Records contained in a dataset

════

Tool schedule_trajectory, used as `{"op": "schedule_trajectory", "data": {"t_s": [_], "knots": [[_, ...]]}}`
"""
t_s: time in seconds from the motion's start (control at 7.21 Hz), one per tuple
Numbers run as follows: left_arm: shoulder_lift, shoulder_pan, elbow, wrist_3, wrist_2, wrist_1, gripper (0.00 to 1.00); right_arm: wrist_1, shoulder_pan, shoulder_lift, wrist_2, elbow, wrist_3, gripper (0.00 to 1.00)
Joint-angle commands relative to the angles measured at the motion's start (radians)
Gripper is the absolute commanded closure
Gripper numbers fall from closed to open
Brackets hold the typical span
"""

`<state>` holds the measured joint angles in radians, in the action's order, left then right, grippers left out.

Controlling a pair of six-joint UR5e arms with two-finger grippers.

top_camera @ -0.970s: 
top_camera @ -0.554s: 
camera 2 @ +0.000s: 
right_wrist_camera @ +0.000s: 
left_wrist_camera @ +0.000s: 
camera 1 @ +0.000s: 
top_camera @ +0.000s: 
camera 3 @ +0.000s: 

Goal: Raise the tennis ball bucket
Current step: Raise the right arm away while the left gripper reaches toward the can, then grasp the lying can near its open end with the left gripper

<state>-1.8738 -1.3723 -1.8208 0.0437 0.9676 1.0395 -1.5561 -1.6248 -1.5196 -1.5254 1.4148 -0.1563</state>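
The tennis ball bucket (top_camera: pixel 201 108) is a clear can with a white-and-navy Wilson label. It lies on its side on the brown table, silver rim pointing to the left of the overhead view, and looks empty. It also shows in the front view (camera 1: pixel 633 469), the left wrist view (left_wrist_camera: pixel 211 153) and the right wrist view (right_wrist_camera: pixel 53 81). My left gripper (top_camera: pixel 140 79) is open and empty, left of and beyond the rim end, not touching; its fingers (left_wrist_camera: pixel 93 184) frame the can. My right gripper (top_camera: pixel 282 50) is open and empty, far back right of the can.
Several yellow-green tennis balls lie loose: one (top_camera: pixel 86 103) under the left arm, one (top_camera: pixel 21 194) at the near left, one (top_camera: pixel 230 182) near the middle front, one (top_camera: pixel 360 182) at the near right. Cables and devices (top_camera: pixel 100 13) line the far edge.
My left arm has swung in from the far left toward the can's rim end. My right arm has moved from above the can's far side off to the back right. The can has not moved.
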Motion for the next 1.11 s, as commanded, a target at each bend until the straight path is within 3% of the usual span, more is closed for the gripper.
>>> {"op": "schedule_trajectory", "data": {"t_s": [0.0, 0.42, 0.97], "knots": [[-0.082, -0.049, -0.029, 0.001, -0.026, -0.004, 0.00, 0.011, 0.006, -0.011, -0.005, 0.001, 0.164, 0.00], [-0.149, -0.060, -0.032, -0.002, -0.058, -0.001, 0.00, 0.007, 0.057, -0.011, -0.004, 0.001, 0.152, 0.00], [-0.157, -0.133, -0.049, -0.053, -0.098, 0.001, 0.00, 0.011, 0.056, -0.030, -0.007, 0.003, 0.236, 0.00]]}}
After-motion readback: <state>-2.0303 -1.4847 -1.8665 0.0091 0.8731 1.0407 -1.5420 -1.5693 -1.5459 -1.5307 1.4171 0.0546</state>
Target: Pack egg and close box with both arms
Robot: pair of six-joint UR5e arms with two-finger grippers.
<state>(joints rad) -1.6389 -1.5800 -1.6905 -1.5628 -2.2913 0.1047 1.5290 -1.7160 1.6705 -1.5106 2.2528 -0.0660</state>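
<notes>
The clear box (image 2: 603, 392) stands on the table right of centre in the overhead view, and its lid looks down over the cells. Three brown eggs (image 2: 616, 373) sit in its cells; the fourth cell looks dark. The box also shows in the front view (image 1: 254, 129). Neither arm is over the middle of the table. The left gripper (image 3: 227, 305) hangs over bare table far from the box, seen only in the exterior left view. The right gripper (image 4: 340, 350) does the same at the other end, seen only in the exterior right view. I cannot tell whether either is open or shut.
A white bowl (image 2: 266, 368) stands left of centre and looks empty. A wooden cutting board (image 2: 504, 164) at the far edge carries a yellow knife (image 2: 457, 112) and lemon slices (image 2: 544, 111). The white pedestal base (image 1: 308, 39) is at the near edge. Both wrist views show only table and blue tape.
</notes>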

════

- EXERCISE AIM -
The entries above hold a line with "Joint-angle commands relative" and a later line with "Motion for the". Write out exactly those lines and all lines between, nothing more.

- RESULT BELOW -
Joint-angle commands relative to the angles measured at the motion's start (radians)
Gripper is the absolute commanded closure
Gripper numbers fall from closed to open
Brackets hold the typical span
"""

`<state>` holds the measured joint angles in radians, in the action's order, left then right, grippers left out.

Controlling a pair of six-joint UR5e arms with two-finger grippers.

top_camera @ -0.970s: 
top_camera @ -0.554s: 
camera 2 @ +0.000s: 
right_wrist_camera @ +0.000s: 
left_wrist_camera @ +0.000s: 
camera 1 @ +0.000s: 
top_camera @ +0.000s: 
camera 3 @ +0.000s: 

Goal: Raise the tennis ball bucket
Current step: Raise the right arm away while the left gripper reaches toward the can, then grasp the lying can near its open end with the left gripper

<state>-1.8738 -1.3723 -1.8208 0.0437 0.9676 1.0395 -1.5561 -1.6248 -1.5196 -1.5254 1.4148 -0.1563</state>
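The tennis ball bucket (top_camera: pixel 201 108) is a clear can with a white-and-navy Wilson label. It lies on its side on the brown table, silver rim pointing to the left of the overhead view, and looks empty. It also shows in the front view (camera 1: pixel 633 469), the left wrist view (left_wrist_camera: pixel 211 153) and the right wrist view (right_wrist_camera: pixel 53 81). My left gripper (top_camera: pixel 140 79) is open and empty, left of and beyond the rim end, not touching; its fingers (left_wrist_camera: pixel 93 184) frame the can. My right gripper (top_camera: pixel 282 50) is open and empty, far back right of the can.
Several yellow-green tennis balls lie loose: one (top_camera: pixel 86 103) under the left arm, one (top_camera: pixel 21 194) at the near left, one (top_camera: pixel 230 182) near the middle front, one (top_camera: pixel 360 182) at the near right. Cables and devices (top_camera: pixel 100 13) line the far edge.
My left arm has swung in from the far left toward the can's rim end. My right arm has moved from above the can's far side off to the back right. The can has not moved.
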Motion for the next 1.11 s, as commanded, a target at each bend until the straight path is within 3% of the usual span, more is closed for the gripper.

There is no more to this output.